-- Directions --
From the entries below, copy exactly the lines from the one that contains "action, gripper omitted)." through the one that contains "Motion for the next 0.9", both included, and only those.

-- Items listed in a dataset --
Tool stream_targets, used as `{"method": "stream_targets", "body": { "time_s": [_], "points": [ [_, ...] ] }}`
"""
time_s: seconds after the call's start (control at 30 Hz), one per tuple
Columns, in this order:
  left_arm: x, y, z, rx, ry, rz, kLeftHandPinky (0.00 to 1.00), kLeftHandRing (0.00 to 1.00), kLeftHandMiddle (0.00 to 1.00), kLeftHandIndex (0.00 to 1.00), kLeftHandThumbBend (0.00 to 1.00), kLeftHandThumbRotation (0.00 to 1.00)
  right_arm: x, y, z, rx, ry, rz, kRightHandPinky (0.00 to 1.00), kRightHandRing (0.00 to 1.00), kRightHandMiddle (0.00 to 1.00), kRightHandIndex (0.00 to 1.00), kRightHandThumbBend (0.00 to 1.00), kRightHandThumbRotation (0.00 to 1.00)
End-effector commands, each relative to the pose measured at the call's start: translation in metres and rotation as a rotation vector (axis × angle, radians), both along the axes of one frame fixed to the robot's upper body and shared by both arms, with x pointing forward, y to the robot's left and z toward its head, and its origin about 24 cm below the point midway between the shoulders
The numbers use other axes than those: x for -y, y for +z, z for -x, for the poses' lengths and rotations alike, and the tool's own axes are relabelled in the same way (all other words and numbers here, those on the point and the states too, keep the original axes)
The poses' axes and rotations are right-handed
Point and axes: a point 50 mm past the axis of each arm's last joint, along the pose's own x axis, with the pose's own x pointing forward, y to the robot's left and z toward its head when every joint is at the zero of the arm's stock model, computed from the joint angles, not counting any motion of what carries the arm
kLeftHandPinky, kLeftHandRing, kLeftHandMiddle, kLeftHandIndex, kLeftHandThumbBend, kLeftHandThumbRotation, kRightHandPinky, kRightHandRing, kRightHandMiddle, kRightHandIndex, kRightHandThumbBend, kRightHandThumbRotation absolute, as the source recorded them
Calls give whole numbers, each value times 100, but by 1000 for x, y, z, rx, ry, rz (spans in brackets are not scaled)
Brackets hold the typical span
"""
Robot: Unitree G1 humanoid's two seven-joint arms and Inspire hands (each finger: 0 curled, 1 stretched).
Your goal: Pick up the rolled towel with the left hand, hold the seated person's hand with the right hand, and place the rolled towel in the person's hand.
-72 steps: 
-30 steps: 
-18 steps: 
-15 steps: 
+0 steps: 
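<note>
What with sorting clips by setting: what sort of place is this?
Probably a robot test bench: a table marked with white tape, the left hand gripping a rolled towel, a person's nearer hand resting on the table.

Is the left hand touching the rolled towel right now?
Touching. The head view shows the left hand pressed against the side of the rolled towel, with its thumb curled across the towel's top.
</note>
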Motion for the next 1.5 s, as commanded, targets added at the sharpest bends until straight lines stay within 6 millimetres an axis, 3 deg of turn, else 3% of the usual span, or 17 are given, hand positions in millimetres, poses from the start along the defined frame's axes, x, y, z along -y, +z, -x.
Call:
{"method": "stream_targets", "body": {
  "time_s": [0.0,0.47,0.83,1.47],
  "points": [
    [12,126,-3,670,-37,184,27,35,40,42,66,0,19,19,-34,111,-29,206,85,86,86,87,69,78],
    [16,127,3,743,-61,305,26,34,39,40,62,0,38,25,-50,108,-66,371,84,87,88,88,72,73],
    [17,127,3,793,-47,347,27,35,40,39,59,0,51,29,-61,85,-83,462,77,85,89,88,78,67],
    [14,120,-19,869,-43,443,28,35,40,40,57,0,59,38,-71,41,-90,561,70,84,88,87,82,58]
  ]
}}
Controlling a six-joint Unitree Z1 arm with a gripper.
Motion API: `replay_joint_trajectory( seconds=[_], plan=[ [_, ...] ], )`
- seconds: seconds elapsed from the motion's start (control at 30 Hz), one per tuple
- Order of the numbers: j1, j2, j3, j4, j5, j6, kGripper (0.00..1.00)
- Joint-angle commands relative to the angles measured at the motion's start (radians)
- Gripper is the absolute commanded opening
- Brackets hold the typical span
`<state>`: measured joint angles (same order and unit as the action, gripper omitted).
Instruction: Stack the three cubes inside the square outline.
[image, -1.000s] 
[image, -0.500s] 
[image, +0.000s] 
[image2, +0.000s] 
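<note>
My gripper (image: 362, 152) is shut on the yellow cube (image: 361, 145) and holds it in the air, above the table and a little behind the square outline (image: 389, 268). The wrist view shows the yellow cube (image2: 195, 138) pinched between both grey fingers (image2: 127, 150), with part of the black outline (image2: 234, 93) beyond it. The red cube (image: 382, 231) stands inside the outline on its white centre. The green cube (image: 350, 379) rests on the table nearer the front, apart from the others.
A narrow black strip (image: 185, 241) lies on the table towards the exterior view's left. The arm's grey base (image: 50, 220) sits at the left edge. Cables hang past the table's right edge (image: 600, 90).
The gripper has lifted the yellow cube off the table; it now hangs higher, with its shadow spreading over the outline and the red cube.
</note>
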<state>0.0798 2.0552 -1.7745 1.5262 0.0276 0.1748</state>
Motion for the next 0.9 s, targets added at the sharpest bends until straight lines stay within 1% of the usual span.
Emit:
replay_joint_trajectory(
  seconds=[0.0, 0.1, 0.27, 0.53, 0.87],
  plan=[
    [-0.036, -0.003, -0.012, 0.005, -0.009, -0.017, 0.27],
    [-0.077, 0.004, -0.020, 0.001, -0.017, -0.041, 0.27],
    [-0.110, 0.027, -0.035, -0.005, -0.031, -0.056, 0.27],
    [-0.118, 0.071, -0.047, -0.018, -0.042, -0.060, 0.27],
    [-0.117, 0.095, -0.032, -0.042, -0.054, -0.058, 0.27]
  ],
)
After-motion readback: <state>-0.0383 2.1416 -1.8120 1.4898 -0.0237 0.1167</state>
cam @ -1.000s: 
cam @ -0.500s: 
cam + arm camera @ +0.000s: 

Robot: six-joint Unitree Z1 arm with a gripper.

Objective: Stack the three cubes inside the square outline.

-- Written answer --
`<state>`: measured joint angles (same order and unit as the action, gripper omitted).
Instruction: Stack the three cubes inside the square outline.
[image, -1.000s] 
[image, -0.500s] 
[image, +0.000s] 
[image2, +0.000s] 
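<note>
My gripper (image: 362, 152) is shut on the yellow cube (image: 361, 145) and holds it in the air, above the table and a little behind the square outline (image: 389, 268). The wrist view shows the yellow cube (image2: 195, 138) pinched between both grey fingers (image2: 127, 150), with part of the black outline (image2: 234, 93) beyond it. The red cube (image: 382, 231) stands inside the outline on its white centre. The green cube (image: 350, 379) rests on the table nearer the front, apart from the others.
A narrow black strip (image: 185, 241) lies on the table towards the exterior view's left. The arm's grey base (image: 50, 220) sits at the left edge. Cables hang past the table's right edge (image: 600, 90).
The gripper has lifted the yellow cube off the table; it now hangs higher, with its shadow spreading over the outline and the red cube.
</note>
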<state>0.0798 2.0552 -1.7745 1.5262 0.0276 0.1748</state>
Motion for the next 0.9 s, targets added at the sharpest bends until straight lines stay within 1% of the usual span.

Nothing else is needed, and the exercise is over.